La Commissione della politica estera del Consiglio nazionale (CPE-N) ha respinto con 15 voti contro 9 l’iniziativa parlamentare 26.425 Adeguamento costituzionale concernente i Bilaterali III, depositata dalla Commissione delle istituzioni politiche del Consiglio degli Stati (CIP-S), poiché ritiene che una modifica della Costituzione federale in relazione ai Bilaterali III sia superflua e respinge la prospettiva del referendum obbligatorio che ne deriverebbe.

L’iniziativa parlamentare 26.425 della CIP-S intende sancire l’approvazione degli accordi relativi alla stabilizzazione in una disposizione transitoria della Costituzione federale.
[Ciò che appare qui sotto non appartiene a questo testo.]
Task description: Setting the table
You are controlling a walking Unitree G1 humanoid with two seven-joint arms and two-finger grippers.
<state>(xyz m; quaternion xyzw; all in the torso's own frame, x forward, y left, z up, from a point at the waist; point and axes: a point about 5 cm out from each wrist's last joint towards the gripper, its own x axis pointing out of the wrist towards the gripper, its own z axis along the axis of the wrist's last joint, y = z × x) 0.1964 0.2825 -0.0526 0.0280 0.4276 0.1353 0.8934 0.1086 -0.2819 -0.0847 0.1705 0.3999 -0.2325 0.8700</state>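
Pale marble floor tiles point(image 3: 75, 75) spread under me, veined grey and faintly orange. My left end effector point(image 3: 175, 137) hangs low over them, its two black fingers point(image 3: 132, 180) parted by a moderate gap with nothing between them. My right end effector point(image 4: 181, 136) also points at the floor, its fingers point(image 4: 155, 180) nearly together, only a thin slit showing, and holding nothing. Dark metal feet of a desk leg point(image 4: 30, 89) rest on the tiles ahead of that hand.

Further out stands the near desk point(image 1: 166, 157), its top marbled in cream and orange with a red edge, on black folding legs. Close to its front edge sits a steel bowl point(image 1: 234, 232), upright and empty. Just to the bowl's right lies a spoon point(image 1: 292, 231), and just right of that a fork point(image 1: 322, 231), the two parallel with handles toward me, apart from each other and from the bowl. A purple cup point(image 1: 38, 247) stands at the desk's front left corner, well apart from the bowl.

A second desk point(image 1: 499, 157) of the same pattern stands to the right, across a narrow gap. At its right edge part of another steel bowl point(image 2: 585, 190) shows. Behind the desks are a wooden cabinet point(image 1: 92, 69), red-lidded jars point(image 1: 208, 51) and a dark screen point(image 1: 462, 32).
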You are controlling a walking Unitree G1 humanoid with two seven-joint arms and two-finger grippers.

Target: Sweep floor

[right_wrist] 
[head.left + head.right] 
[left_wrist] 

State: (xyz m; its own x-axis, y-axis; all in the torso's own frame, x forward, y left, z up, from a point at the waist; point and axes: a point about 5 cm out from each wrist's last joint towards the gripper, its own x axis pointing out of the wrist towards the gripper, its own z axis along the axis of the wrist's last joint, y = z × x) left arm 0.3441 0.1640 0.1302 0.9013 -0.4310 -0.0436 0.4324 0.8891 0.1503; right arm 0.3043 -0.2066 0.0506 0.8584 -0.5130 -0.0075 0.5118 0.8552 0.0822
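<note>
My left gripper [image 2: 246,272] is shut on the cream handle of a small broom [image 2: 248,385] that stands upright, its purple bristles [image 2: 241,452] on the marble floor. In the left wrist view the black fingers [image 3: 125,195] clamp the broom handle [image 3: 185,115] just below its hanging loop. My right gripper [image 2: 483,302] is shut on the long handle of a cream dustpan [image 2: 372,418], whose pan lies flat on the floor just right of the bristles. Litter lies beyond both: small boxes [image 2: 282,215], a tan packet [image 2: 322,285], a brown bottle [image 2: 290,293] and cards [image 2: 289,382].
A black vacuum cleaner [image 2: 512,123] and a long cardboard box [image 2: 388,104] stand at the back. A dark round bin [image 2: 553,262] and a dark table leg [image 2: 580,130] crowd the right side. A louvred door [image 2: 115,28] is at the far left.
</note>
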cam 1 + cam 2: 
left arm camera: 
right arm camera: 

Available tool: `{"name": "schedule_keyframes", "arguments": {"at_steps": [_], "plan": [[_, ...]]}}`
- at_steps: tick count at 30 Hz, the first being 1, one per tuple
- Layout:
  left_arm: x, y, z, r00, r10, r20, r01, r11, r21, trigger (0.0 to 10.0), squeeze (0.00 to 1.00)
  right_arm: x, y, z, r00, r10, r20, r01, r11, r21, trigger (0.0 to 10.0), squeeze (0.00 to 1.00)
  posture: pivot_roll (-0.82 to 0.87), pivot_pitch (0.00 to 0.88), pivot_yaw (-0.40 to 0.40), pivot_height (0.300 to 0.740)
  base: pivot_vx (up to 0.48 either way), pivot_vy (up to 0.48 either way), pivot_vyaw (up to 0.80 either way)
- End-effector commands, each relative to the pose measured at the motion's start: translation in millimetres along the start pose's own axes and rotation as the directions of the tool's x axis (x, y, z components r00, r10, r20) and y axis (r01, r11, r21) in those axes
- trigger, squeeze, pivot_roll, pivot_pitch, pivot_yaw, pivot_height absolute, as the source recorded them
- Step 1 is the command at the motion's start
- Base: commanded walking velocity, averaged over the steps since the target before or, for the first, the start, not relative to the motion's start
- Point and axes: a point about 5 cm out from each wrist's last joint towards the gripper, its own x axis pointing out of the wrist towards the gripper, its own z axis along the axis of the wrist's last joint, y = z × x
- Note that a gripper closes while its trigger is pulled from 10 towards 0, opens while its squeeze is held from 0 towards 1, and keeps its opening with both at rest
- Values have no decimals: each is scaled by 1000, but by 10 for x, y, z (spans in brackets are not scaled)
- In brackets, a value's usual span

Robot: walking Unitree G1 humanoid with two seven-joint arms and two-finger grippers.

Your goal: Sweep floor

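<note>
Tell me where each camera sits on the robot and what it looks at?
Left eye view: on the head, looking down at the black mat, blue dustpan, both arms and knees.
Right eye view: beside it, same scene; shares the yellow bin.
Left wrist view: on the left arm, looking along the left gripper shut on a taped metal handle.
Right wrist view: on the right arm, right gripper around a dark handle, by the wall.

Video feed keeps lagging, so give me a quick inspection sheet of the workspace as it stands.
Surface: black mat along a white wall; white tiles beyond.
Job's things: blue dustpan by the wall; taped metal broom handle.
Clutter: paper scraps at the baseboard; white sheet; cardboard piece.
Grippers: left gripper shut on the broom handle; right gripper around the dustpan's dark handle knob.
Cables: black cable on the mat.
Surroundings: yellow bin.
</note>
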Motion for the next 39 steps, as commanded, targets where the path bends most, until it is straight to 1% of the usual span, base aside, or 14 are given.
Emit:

Inoltre chiede che la contraddizione, riconosciuta dalla CIP-S, tra l’articolo 121a Cost. e gli accordi relativi alla stabilizzazione, in particolare le modifiche dell’accordo sulla libera circolazione delle persone, sia risolta a livello costituzionale con una deroga. Infine, l’iniziativa prevede che nella Costituzione federale venga disciplinato il rapporto tra gli obblighi del diritto internazionale derivanti dal pacchetto Bilaterali III e gli obblighi del diritto nazionale che vi si contrappone.

Dopo che la CIP-S, nella sua seduta del 6 maggio, ha deciso di presentare l’iniziativa parlamentare 26.425, la CPE-N ha chiesto alla Commissione delle istituzioni politiche del Consiglio nazionale (CIP-N) di trasmetterle l’iniziativa per l’esame preliminare. La maggioranza della CPE-N ritiene infatti di essere competente in materia conformemente alle decisioni di attribuzione emanate dagli Uffici delle Camere riguardo al pacchetto Svizzera-UE. Secondo tali decisioni, l’approvazione degli accordi relativi alla stabilizzazione (n. 1 dell’iniziativa parlamentare) rientra in particolare nella sua sfera di competenza. Il 20 maggio 2026 l’Ufficio del Consiglio nazionale ha designato la CPE-N quale commissione competente per l’esame preliminare dell’iniziativa parlamentare 26.425.

Una mozione d'ordine che chiedeva di rinunciare completamente alla seduta è stata respinta con 14 voti contro 10. Sulla base dell’attribuzione stabilita dagli Uffici, la CPE-N ha deciso, con 15 voti contro 10, di esaminare l’iniziativa parlamentare 26.425. Una minoranza ritiene che la CIP-N abbia la competenza legittima e ha pertanto chiesto di respingere l’esame materiale dell’iniziativa da parte della CPE-N. Nel quadro dell’esame materiale preliminare, la CPE-N ha deciso, con 15 voti contro 9, di non dare seguito all’iniziativa.

La maggioranza della Commissione ritiene che gli accordi relativi alla stabilizzazione debbano essere approvati con il decreto federale proposto dal Consiglio federale. A suo avviso, non vi è alcuna contraddizione tra il pacchetto Svizzera-UE e l’articolo 121a della Costituzione federale. Si allinea così all’interpretazione ampiamente dominante nella dottrina e alla valutazione concorde del Consiglio federale. Infine, la maggioranza della Commissione è persuasa che un nuovo disciplinamento a livello costituzionale del rapporto tra diritto internazionale e diritto nazionale non sia opportuno e che, se del caso, esso dovrebbe essere elaborato attraverso un serio processo legislativo, indipendentemente dal pacchetto. Sulla base di queste convinzioni, la Commissione ribadisce che una modifica costituzionale in relazione ai Bilaterali III deve essere respinta, come pure la conseguente richiesta di assoggettarli a referendum obbligatorio.

La minoranza della CPE-N ritiene che, vista la portata del pacchetto, una modifica costituzionale sia indispensabile e sostiene quindi l’iniziativa presentata dalla CIP-S.